If subsidy programs disproportionately benefit large businesses, they reduce market competition and thereby make the economy less efficient. As I discussed in Competing for Capital, subsidies to capital exacerbate income inequality (post-tax, post-subsidy). This effect will be magnified if the incentives are flowing primarily to large firms rather than smaller ones, as this new study suggests to be the case. The report’s findings are relevant to the European Commission’s ruling last week on Starbucks and Fiat, that subsidies created by tax havens harm the ability of small- and medium-sized enterprises (SMEs) to compete.

Shortchanging Small Business looks at 15 incentive programs in 13 states that are well-documented in Good Jobs First’s Subsidy Tracker database, plus one Missouri program that is highly transparent online (and will soon be included in Subsidy Tracker), for a total of 16 programs in 14 states. Overall, these programs account for 4228 individual awards allocating over $3.2 billion.

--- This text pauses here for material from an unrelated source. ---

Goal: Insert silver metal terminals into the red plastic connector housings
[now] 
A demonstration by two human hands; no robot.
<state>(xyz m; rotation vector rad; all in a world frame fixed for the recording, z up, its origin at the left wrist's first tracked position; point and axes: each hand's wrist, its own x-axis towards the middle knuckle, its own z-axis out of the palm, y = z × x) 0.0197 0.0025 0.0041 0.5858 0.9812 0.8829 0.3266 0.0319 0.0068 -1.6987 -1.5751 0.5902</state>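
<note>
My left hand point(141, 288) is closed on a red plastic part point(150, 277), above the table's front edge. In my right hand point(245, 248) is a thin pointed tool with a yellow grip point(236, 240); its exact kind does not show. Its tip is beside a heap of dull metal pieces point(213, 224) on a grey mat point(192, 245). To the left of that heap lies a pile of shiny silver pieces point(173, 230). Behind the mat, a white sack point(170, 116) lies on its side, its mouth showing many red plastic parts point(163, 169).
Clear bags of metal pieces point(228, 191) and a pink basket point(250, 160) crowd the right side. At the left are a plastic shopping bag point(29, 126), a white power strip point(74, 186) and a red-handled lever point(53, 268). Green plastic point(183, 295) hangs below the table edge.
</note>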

Note that these are not one-off deals for a large company: For example, as I showed in my special report on North Carolina incentive packages, the deal Google received from the state in 2007 was worth $140.6 million at present value to the company. This dwarfs the $26.4 million over six years given by the One NC Fund, included in this Good Jobs First report, and is only one of a number of megadeals in North Carolina.